Gara-Gara Dituduh Informan Polisi, 2 Tetangga di Palembang Duel Berdarah Hingga Tewas - Merdeka
Gara-Gara Dituduh Informan Polisi, 2 Tetangga di Palembang Duel Berdarah Hingga Tewas
Insiden tersebut berujung tragis setelah salah satu dari mereka, IS (47), meninggal dunia.

Perkelahian berdarah terjadi antara dua warga yang bertetangga di Jalan Abi Kusno Lorong Belarama, Kelurahan Kemang Agung, Kecamatan Kertapati, Palembang, pada Senin (9/3) malam. Insiden tersebut berujung tragis setelah salah satu dari mereka, IS (47), meninggal dunia.
Korban diketahui terlibat duel dengan tetangganya sendiri, RC (35). Keduanya sempat terlibat adu mulut yang kemudian memanas hingga berujung perkelahian. Dalam perkelahian tersebut, kedua pihak dilaporkan sama-sama menggunakan senjata tajam.
Korban Ditemukan Tergeletak Bersimbah Darah
Peristiwa tersebut pertama kali diketahui oleh seorang saksi yang berada di sekitar lokasi kejadian. Saat saksi datang untuk melerai pertikaian, ia mendapati korban sudah tergeletak di tanah dalam kondisi bersimbah darah.
Saksi kemudian bersama warga sekitar berusaha memberikan pertolongan dengan membawa korban ke rumah sakit. Namun nahas, nyawa korban tidak dapat diselamatkan dan ia meninggal dunia dalam perjalanan menuju rumah sakit.

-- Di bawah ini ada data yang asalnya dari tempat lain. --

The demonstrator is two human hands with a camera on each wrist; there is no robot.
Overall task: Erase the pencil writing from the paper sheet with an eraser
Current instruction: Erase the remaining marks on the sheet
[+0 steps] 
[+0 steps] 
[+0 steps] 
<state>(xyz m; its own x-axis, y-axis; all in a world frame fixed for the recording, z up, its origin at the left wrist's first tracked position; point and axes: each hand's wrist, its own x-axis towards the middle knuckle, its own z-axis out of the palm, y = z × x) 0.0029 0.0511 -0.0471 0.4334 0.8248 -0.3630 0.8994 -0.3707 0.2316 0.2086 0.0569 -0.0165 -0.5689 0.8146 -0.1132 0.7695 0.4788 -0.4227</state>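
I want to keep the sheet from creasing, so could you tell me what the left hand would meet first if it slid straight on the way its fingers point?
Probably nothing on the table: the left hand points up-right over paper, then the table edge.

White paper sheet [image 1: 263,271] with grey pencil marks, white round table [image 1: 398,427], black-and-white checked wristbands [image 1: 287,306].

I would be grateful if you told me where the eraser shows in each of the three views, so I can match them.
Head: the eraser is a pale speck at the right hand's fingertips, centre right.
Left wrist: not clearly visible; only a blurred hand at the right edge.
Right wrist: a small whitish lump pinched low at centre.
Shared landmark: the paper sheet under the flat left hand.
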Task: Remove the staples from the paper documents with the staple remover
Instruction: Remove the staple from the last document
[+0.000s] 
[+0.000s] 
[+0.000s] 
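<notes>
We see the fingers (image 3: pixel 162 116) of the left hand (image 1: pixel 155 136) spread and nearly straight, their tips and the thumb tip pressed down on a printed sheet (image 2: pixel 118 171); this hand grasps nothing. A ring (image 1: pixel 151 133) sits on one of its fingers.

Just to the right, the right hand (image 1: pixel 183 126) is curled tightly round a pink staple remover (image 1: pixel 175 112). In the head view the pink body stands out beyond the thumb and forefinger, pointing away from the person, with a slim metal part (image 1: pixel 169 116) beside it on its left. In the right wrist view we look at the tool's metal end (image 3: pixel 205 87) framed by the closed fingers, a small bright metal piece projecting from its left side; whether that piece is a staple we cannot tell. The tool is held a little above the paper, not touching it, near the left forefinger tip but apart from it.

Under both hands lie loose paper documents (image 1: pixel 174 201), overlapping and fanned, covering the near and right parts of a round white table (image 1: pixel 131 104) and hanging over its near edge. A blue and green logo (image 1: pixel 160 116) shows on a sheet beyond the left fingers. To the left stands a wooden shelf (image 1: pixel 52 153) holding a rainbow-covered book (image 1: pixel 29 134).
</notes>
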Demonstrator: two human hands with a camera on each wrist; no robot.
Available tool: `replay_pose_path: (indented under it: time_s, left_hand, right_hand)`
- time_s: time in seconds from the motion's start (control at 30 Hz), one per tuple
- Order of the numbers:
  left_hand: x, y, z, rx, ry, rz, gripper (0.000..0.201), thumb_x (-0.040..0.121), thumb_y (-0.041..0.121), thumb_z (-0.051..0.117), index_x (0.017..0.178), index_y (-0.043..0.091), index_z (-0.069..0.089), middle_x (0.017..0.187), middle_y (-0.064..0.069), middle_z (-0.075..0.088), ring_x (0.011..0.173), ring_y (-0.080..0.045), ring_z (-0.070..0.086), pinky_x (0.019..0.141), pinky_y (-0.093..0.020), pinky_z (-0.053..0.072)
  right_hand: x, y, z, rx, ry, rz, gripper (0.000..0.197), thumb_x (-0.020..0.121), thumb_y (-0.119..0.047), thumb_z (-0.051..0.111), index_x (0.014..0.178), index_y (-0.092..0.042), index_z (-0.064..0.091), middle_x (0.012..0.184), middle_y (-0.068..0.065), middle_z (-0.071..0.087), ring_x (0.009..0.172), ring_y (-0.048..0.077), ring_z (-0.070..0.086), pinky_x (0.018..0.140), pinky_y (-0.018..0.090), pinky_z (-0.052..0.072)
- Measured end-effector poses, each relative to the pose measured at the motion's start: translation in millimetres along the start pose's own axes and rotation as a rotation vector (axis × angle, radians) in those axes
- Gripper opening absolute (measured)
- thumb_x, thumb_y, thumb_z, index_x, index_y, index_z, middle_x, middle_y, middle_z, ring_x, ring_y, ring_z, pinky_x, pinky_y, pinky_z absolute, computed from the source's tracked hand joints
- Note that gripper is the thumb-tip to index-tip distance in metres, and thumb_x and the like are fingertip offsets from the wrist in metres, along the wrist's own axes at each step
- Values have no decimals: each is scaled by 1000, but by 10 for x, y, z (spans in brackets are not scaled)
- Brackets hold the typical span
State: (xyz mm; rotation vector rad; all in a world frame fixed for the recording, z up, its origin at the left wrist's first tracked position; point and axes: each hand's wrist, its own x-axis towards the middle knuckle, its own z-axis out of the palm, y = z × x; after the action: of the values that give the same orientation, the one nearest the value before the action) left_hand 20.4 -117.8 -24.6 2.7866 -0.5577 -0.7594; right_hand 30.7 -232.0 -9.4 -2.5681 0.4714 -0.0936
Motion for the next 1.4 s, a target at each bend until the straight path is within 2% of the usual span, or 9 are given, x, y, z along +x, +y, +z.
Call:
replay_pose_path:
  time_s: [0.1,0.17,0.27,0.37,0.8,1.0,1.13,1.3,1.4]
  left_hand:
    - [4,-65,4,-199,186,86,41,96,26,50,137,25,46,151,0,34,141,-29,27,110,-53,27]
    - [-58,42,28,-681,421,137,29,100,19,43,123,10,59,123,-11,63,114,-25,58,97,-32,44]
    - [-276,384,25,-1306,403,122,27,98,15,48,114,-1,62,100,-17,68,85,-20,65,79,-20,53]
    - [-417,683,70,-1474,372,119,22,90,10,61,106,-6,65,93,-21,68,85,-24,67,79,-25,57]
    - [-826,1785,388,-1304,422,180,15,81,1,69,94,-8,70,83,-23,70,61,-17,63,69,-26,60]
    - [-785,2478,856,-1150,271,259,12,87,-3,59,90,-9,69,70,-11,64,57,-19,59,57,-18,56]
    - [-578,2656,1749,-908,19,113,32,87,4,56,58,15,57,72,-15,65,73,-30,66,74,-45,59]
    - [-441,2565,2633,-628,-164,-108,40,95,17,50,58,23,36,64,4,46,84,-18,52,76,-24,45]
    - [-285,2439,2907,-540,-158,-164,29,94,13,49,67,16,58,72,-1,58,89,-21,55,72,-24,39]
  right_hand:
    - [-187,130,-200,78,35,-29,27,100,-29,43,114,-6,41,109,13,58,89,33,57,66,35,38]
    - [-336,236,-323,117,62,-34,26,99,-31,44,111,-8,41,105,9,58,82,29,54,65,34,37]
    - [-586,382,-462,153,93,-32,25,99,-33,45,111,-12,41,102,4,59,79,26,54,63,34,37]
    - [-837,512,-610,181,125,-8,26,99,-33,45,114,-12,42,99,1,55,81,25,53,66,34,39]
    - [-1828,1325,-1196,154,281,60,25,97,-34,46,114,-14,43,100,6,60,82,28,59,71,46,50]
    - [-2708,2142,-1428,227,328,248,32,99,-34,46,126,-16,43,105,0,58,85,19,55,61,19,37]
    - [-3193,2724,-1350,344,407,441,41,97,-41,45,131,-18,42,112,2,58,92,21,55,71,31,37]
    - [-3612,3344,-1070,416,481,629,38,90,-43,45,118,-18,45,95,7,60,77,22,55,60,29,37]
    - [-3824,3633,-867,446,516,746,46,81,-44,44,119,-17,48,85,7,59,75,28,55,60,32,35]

Berdasarkan informasi yang dihimpun, korban mengalami luka robek di bagian punggung kanan sepanjang sekitar 5 sentimeter serta luka di bawah dagu sepanjang 4 sentimeter.
Pelaku Melarikan Diri
Sementara itu, pelaku yang diketahui berinisial RC langsung melarikan diri dari lokasi kejadian sebelum warga membawa korban untuk mendapatkan pertolongan medis.
Saat ini, pria yang bekerja sebagai buruh harian lepas tersebut masih dalam pengejaran pihak kepolisian.
"Benar, kejadiannya tadi malam, korban diduga berkelahi dengan tetangganya sendiri hingga meninggal," ungkap Kapolsek Kertapati Palembang AKP Angga Kurniawan, Selasa (10/3).
Diduga Dipicu Tuduhan Informan Polisi
Berdasarkan informasi awal yang diterima, pertikaian antara keduanya diduga dipicu oleh tudingan pelaku terhadap adik korban yang disebut sebagai informan polisi.
Tuduhan tersebut dibantah oleh korban sehingga memicu perselisihan antara keduanya hingga akhirnya berujung perkelahian.
"Untuk motifnya secara gamblang nanti kita selidiki dulu, fokus kami kejar terduga pelaku," kata Angga.